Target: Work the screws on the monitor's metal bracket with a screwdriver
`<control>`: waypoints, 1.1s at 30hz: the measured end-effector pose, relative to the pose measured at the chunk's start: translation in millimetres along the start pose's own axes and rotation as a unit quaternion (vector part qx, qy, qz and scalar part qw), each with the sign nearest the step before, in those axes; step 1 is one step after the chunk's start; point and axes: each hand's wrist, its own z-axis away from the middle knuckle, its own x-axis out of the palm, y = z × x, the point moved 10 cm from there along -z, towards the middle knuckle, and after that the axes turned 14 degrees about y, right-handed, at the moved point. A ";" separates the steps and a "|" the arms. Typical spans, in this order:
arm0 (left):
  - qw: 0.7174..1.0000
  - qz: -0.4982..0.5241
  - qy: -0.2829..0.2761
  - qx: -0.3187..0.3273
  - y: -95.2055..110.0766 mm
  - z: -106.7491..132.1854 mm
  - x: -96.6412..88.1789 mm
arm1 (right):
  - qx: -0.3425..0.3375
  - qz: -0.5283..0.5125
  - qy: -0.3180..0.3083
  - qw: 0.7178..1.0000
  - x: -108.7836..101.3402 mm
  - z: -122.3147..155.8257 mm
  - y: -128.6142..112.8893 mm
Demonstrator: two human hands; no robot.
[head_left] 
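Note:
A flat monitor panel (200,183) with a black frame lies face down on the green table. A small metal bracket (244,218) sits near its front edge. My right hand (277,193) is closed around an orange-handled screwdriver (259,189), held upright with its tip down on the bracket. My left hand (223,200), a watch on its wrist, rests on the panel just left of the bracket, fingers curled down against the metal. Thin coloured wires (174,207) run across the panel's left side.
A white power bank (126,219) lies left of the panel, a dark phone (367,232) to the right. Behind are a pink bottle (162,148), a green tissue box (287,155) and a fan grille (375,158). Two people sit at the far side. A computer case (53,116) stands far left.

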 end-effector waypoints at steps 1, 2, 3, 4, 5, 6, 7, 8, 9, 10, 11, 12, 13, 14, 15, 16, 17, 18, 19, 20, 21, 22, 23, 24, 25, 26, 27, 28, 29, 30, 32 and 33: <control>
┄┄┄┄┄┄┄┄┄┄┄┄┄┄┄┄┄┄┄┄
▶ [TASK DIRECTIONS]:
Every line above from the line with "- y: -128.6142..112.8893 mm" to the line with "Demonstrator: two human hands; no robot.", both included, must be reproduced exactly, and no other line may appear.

▶ [ANSWER SPACE]:
  - y: -128.6142..112.8893 mm
Demonstrator: two human hands; no robot.

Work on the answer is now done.